1. A decade or two ago a story made the news that some guy was working from some remote place in Scotland, basically in the middle of nowhere, with just a modem and some novel idea: do freelance research in subscription-only databases. Basically just getting accounts for various costly services, then advertise that for a fee you will do research in these services for people who shun / can't afford the costly access. Unfortunately, I can't find the story any more.

2. Work as a freelancing developer, but don't accept large projects, only small ones where you know you can beat the time estimate in your favour. There are portals for this sort of work.

3. Doesn't need to be software development. You can do this as well writing short pieces about almost anything for the benefits of web seo. Again, there are portals for this kind of work ("gig economy"). Think $20 to $30 per piece.

4. If the gig economy is not for you: every job where a lot of stand-by time is part of the job description. Janitor for a couple of condominiums, maybe. Or you act as stand-by technician for small companies with self-hosted computer hardware (acting when you get paged).


👤 3maj
I made an account to answer this question.

I work at a major bank, >50k employees, this is where you want to be if you don't want to do anything. Most bank managers and executives are old, print out an excel sheet and use a ruler old. The bar is also set so low at most banks that with 2-3 hours of work you'll get stellar reviews and managers will think you're a god.


👤 onetimeusename
> The pandemic made me realize that I do not care about working anymore. The software I build is useless.

This has happened to a lot of people and I am wondering what that's about. It's happened to me also. I realized my job is useless and the primary benefit goes to the sales guy who sells my services. Did the pandemic cause this? If so, how?


👤 shireboy
I might suggest a slightly different approach. “Early Retirement Extreme” proposes that if you save 80% of your income in a few broad index funds (search bogglehead), learn to live on the 20%, then you can get to where you are financially independent and retire in 5 years. I can’t say I’m personally there yet, but it sounds like you are more motivated and maybe less obligations. Get cheap ass housing, eat cheap, bike everywhere, and work your ass off for 5 years while saving 80%.
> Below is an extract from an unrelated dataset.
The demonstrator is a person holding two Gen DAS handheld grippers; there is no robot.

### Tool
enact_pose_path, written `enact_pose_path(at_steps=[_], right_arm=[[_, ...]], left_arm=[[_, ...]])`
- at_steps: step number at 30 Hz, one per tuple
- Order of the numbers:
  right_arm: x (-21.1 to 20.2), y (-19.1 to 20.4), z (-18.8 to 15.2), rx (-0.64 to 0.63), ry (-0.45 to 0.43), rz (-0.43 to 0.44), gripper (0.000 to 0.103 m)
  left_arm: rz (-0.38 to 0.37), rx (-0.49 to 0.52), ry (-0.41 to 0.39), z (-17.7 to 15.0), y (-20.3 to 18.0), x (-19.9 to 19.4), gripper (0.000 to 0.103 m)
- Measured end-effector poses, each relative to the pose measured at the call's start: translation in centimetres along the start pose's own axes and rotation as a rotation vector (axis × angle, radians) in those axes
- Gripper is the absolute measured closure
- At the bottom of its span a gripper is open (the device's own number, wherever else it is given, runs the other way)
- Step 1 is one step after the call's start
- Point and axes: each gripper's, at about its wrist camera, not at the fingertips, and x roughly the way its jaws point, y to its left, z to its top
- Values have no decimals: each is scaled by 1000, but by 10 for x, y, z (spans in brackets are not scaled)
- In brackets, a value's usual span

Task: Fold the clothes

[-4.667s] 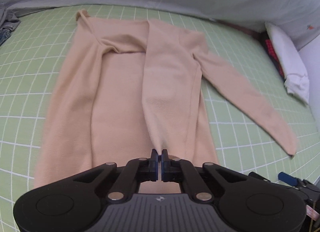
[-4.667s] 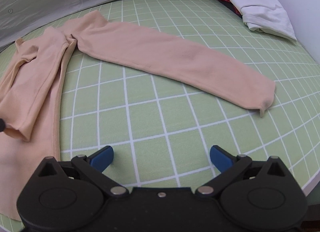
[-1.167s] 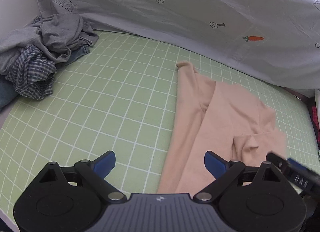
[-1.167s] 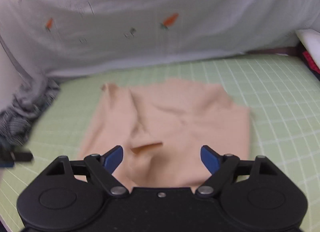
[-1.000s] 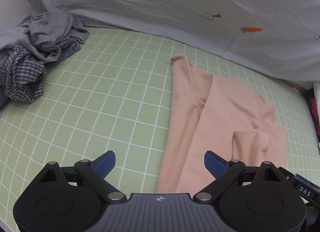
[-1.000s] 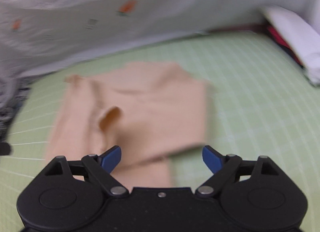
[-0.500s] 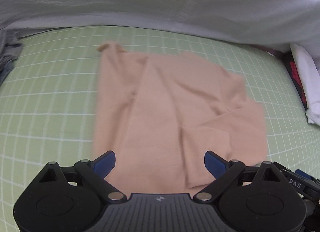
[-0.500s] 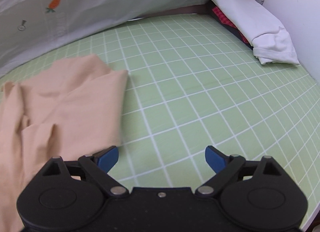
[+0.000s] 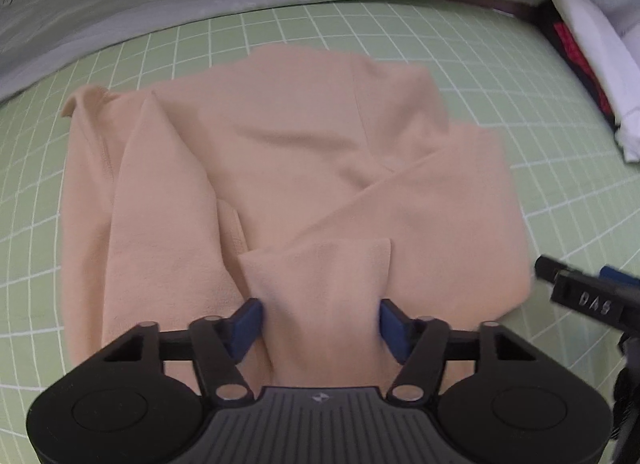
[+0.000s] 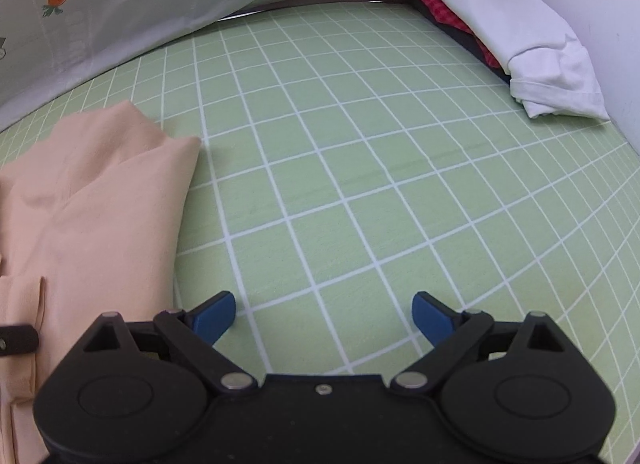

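Note:
A peach long-sleeved top (image 9: 288, 151) lies on the green grid mat (image 9: 520, 63) with both sleeves folded across its body. My left gripper (image 9: 320, 322) points down over the near part of the top. Its jaws are closing, with the end of one sleeve (image 9: 320, 284) lying flat between the blue pads (image 9: 246, 324), not pinched. My right gripper (image 10: 324, 312) hangs over bare mat (image 10: 360, 183) just right of the top's right edge (image 10: 100, 199). Its jaws are opening and nothing is between them. The tip of the right gripper (image 9: 580, 296) shows beside the top's right edge in the left wrist view.
A folded white garment (image 10: 520, 35) lies on red and dark clothes (image 10: 440, 11) at the mat's far right. A pale sheet with carrot prints (image 10: 120, 3) hangs along the back. The mat's edge and a white wall (image 10: 600, 23) are on the right.
The left gripper has swung right and come down over the top, and its jaws have narrowed around the sleeve end. The right gripper has moved right, off the top and over the mat.

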Motion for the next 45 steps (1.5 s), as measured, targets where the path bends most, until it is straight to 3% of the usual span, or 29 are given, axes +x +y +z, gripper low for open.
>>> enact_pose_path(at_steps=[1,3,7,11,17,25,28,31,34,35,36,41,45], right_arm=[[0,0,0,-1,-3,0,7],[-1,2,-1,-6,-9,-6,7],[-4,6,-3,-17,-8,-14,7],[-12,16,-9,-53,-14,-17,7],[-33,40,-17,-126,-45,-6,7],[-55,71,-34,-208,-58,-13,7],[-63,80,-39,-236,-60,-30,7],[-70,88,-43,-258,-63,-41,7],[-79,94,-47,-280,-80,-31,6],[-82,96,-48,-287,-88,-23,4],[-84,98,-50,-295,-95,-11,2],[-90,102,-55,-308,-97,72,0],[-101,98,-68,-303,-116,126,0]], left_arm=[[12,14,-11,-2,-1,0,57],[31,18,-29,-3,3,-4,91],[-9,-50,-78,-4,24,-21,91],[-27,-85,-188,-4,40,-58,91],[-55,-263,-339,-8,104,-114,91],[129,-542,-480,-11,257,-153,92],[182,-664,-487,-25,307,-148,92],[249,-720,-430,-33,328,-131,80],[251,-719,-384,-43,327,-120,43],[248,-703,-377,-48,322,-119,23],[247,-684,-371,-51,315,-117,16],[174,-612,-294,-65,267,-111,13],[127,-563,-284,-79,223,-122,11]])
http://earlyretirementextreme.com/


👤 codethief
This reminds me of this old crazy internet legend about a guy who accidentally ended up in a position where the company he worked for literally forgot about him while still paying him. It's a rather long story but totally worth it:

https://github.com/bibanon/bibanon/blob/master/Stories/Ameri...


👤 throwaway28419
Here are few signs that you should look for while search for such a job:

1. Glassdoor reviews mentions 'good work like balance'.
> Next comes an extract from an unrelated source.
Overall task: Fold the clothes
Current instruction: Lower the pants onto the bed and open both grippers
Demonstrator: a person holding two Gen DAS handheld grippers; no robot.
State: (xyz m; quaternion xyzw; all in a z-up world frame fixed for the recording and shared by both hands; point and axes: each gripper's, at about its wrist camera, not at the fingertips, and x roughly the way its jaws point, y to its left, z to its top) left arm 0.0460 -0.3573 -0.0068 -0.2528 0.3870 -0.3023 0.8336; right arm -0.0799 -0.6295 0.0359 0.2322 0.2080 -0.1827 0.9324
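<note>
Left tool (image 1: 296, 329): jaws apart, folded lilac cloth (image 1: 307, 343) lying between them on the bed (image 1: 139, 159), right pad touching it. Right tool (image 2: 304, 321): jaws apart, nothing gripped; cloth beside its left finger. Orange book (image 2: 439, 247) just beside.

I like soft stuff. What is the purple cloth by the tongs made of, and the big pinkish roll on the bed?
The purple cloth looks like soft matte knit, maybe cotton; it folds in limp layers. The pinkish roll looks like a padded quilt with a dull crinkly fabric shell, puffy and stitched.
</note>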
2. The hiring manager (the position you applied for) is 12+ years in the same organization.

3. The organization has at least 10K+ employees.

4. The organization recently had a merger/takeover by another big corp.
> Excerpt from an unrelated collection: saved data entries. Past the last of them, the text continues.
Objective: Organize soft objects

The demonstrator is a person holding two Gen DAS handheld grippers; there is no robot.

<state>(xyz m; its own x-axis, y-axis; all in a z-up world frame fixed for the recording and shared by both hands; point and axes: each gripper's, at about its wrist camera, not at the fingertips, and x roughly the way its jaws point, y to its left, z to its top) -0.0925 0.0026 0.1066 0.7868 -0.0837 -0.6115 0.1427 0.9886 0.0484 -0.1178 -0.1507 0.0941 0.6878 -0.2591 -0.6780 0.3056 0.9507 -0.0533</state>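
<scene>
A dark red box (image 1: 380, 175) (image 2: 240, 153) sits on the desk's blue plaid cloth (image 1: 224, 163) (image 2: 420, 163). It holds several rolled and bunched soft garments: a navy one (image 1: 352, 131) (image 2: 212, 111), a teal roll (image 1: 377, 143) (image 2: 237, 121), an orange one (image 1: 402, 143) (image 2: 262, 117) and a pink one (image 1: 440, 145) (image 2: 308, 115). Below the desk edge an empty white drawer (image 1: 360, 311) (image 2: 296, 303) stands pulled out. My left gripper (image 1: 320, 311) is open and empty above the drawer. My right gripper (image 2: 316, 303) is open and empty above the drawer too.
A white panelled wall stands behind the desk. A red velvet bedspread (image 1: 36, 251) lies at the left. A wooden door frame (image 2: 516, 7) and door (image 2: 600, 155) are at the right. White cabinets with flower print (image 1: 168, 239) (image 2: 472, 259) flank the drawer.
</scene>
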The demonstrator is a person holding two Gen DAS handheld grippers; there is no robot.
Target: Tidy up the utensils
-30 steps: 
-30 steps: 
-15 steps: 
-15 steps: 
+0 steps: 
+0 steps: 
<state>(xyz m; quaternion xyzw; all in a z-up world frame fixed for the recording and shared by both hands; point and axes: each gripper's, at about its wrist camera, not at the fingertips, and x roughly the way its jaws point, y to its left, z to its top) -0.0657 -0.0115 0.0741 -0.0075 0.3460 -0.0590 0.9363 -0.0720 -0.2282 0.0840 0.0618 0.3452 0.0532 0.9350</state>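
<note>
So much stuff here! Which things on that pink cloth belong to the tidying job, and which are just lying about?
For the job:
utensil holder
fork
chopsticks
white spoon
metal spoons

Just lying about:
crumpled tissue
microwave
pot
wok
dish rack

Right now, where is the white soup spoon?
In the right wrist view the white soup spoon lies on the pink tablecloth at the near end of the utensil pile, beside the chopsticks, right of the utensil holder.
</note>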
5. The team (for which you are being interviewed) does not have a CI/CD pipeline.

6. The product is inherently on-premise deployable software i.e. has to be deployed on the customer's machine and cannot be a SaaS. Ex: Datacenter monitoring/automation software.

7. The product has multi month/quarter release cycle.

8. The organization does not follow 360 degree review i.e. does not collect feedback from all the team members during yearly performance review but its mostly about the manager's comments.


👤 jpttsn
Business are often happy to pay a high effective hourly rate. Consulting is easier than rank and file employment, but you seem to also want job security and predictability.

“Get away with” however indicates you want a “do nothing job”:

Option 1: where the manager doesn’t know/care upfront how little you work. That’s a game of exploring information asymmetries. I’d look for inexperienced managers, people hiring for jobs they have little knowledge about. That’s more important than the actual job description. You can prey on business leaders that are in over their head or have too much capital for their own good. But you’d have to beware so the business itself isn’t too risky, lest you spend all your time job hunting.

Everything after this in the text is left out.